* Work to complete
Nothing in the data is to be left out; copy it exactly.
******
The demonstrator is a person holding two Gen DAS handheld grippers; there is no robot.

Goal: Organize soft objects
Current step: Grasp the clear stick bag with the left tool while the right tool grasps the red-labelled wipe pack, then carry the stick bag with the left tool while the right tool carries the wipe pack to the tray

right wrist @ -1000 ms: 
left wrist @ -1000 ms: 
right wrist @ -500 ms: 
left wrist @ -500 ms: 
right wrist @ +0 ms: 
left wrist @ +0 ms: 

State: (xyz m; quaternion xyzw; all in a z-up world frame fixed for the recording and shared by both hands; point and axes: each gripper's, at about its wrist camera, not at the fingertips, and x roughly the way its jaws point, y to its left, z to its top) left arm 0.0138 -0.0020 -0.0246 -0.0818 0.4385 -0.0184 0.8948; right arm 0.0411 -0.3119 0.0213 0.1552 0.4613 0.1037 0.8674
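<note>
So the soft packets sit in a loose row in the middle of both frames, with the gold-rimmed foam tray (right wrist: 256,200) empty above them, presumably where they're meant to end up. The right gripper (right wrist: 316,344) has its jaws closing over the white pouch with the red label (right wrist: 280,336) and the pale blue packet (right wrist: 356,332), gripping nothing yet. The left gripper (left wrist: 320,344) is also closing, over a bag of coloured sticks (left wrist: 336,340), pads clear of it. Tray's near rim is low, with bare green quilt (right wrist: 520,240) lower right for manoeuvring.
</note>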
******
* Solution to the problem
The demonstrator is a person holding two Gen DAS handheld grippers; there is no robot.

Goal: Organize soft objects
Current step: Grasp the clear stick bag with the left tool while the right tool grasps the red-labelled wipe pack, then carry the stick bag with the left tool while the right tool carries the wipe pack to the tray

right wrist @ -1000 ms: 
left wrist @ -1000 ms: 
right wrist @ -500 ms: 
left wrist @ -500 ms: 
right wrist @ +0 ms: 
left wrist @ +0 ms: 

State: (xyz m; quaternion xyzw; all in a z-up world frame fixed for the recording and shared by both hands; point and axes: each gripper's, at about its wrist camera, not at the fingertips, and x roughly the way its jaws point, y to its left, z to its top) left arm 0.0138 -0.0020 -0.0246 -0.0818 0.4385 -0.0184 0.8948; right arm 0.0411 -0.3119 0.0213 0.1552 0.4613 0.1037 0.8674
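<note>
So the soft packets sit in a loose row in the middle of both frames, with the gold-rimmed foam tray (right wrist: 256,200) empty above them, presumably where they're meant to end up. The right gripper (right wrist: 316,344) has its jaws closing over the white pouch with the red label (right wrist: 280,336) and the pale blue packet (right wrist: 356,332), gripping nothing yet. The left gripper (left wrist: 320,344) is also closing, over a bag of coloured sticks (left wrist: 336,340), pads clear of it. Tray's near rim is low, with bare green quilt (right wrist: 520,240) lower right for manoeuvring.
</note>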

This exercise requires no further answer.